Lukenbill forever altered the course of Sacramento history when in 1985, against the wishes of the City Council, he relocated the Kansas City Kings to ARCO Arena in Sacramento County, then mostly just open farmland and fields. No one can deny that Sacramento was forever changed as a result, and the sleepy governmental hub finally found its home on the world’s stage with its professional basketball franchise. But Lukenbill knows that Sacramento deserved its place in the limelight well before Arco Arena. He truly believes Sacramento, as the City that won the West through the Gold Rush, Railroads, Folsom Power House and Delta agriculture, and similar forgotten Sacramento history, must be preserved and shared for future generations.
“We really are at a pivotal moment with this proposal,” says Lukenbill. This is purely a Sacramento quality of life decision. All we are asking to share a right of way that was acquired for this train that the City staff is hijacking for the sole benefit of one Council District.”

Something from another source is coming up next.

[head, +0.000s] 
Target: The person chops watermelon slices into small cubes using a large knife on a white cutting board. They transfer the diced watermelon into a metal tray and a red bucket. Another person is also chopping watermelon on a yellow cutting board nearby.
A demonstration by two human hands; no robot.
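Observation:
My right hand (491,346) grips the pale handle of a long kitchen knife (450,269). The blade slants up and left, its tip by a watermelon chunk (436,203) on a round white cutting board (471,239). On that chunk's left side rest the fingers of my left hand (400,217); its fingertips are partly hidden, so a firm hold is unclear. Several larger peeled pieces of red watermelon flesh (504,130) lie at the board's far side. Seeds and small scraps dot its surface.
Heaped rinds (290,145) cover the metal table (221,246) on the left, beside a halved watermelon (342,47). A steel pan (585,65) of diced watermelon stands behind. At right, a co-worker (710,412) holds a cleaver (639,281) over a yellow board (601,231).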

“Are we going to rob future generations the opportunity to learn about our delta heritage on the Sacramento Southern Railway for a few residents who bought their homes knowing the railroad was there? Or are we going to be truly “World-Class” and do what other world-class cities do—embrace and celebrate our legacy, preserving it for everyone to enjoy?”
Lukenbill hopes that people with similar quality of life concerns will attend the Sacramento City Council meeting on Tuesday, March 26th at 5 pm and speak in favor of preserving the historic Southern Sacramento Railroad as a functioning railway so that all those who have already donated their time, energy, and money to saving it didn’t do so in vain. There is adequate room for both the bike and walking path and the railroad, and the path can easily be aligned to ensure safe crossings of tracks where they intersect streets. Furthermore, contrary to assertions of some neighbors, no tourist trains are proposed to run through South Land Park, just occasional rolling stock and maintenance equipment.